Misérable que je suis ! Voilà donc ce que le rhume m’enseigne en cette aube poisseuse : que même mes narines bouchées sont le manifeste du mental triomphant. Une forteresse de morve et d’obsessions où chaque éternuement est un coup de canon tiré contre la fragile possibilité du silence.
Le Valet de Nuage ricane, assis sur mes sinus congestionnés. Il agite ses engrenages comme des grelots d’esclavage. Je suis ce crétin de pacotille qui croit encore maîtriser quoi que ce soit, alors que son propre esprit tourne à vide comme une machine sans fin.
Je sens le métal rouillé jusque dans mes chairs. À Gaza, le sang coule, et moi, je suis là à compter mes mouchoirs usagés, petit bourgeois enrhumé, obsédé par mes microbes pendant que l’humanité crève.
Voilà à quoi sert le mental quand il devient tyran : à fuir l’essentiel en se noyant dans l’anecdotique. La tête pleine, oui, mais pleine de quoi ? De rouages grinçants, de vieilles rancunes qui cliquettent comme des menottes rouillées, d’ambitions mortes, de fantasmes crevés dans quelque lupanar de la conscience. Chaque pensée un visiteur sale, chaussé de bottes pleines de boue, qui traverse le salon de mon esprit en y traînant des souvenirs moisis et des regrets mal lavés.
Le Valet de Nuage ? Ce n’est pas un valet, c’est un geôlier. Il t’enferme dans une cellule tapissée de catalogues de souffrances, où chaque page qu’on tourne est une gifle, chaque mot une morsure. Et toi, pauvre imbécile, tu prends ce vacarme pour ta propre voix. Tu t’y agrippes comme à une maîtresse infidèle, tout en maudissant son nom.
Ce matin, dans l’épaisse lourdeur de ma tête, le mental a dressé sa grande parade :
— « Viens, pauvre humain de crasse et de manque, viens compter tes malheurs et défiler tes échecs comme les arpenteureuses sur le trottoir du souvenir ! »
Mais j’ai vu la farce. Derrière le rideau des pensées : le vide. Le grand, l’irrévocable, l’infini vide. Et dans ce vide, un espace hors du temps au bord de l’univers près de l’arbre de lumière, Dieuxe. Et dans cet espace, peut-être… la grâce.
Poèmes — Trois coups de l’esprit en déroute
Rubaiyat — Le Carnaval des Pensées
Dans mon crâne enfiévré, quel carnaval sordide,
Chaque pensée s’avance, reine au rire livide.

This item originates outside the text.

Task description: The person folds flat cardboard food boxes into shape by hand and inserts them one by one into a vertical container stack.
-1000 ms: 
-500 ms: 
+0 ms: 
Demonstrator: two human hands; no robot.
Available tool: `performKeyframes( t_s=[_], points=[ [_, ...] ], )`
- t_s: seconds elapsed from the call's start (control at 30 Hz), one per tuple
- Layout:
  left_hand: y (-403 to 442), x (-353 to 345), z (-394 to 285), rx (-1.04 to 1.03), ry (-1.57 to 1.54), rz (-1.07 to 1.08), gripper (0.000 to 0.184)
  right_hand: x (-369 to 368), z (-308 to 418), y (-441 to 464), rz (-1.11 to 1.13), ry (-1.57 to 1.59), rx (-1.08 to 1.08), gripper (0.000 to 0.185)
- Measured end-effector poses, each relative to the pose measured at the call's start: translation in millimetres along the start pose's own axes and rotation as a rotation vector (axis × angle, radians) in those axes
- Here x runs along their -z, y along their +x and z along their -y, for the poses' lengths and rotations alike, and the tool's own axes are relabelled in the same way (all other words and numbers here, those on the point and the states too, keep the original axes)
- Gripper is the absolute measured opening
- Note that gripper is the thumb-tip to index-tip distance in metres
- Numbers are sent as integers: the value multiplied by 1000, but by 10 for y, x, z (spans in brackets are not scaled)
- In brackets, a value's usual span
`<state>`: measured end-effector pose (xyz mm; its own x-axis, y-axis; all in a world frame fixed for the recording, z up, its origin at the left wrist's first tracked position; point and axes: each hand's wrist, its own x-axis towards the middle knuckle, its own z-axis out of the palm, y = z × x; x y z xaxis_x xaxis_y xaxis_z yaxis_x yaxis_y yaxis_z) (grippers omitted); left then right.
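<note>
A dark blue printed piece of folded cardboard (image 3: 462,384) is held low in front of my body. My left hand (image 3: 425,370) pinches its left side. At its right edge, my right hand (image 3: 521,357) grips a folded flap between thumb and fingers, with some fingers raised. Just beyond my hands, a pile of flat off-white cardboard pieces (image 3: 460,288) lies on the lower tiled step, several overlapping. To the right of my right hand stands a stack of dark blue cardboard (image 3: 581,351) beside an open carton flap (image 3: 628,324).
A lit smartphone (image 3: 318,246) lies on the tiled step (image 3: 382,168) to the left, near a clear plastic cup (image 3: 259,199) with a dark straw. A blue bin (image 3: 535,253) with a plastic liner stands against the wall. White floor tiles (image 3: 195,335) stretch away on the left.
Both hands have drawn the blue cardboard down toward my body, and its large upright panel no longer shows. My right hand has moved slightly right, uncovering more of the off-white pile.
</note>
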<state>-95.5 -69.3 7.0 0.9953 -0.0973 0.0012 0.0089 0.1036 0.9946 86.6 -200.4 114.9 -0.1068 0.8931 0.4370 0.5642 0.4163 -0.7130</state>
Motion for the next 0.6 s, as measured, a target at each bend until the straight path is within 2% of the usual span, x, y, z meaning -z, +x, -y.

Mais que s’effacent donc ces spectres dérisoires —
Car l’azur est plus vaste que leurs noirs dérivés.
Ghazal — Rouages de Fer, Cœur de Verre
Prisonnier des rouages, l’esprit pleure de verre,
Chaque idée, un coup d’enclume, sur la clarté de verre.
Les chaînes du possible vibrent sous l’insomnie,
Chaque “et si” déchire le grand souffle de verre.
J’ai tenté d’arracher le masque à mon propre nom,
Mais sous les grimaces… encore ce reflet de verre.
Ô silence, amante nue, viens briser mes prisons,
Ouvre à l’infini le vitrail éclaté de verre.
Et qu’enfin dans la brume d’un soupir effacé,
Je redevienne ciel, loin du sanglot de verre.
Haïku
Un rouage grince —
le ciel derrière s’efface,
la paix attend, nue.
Alors je crache, je crie, je tousse ce mental putride hors de mes bronches ! Et je me tais. Enfin.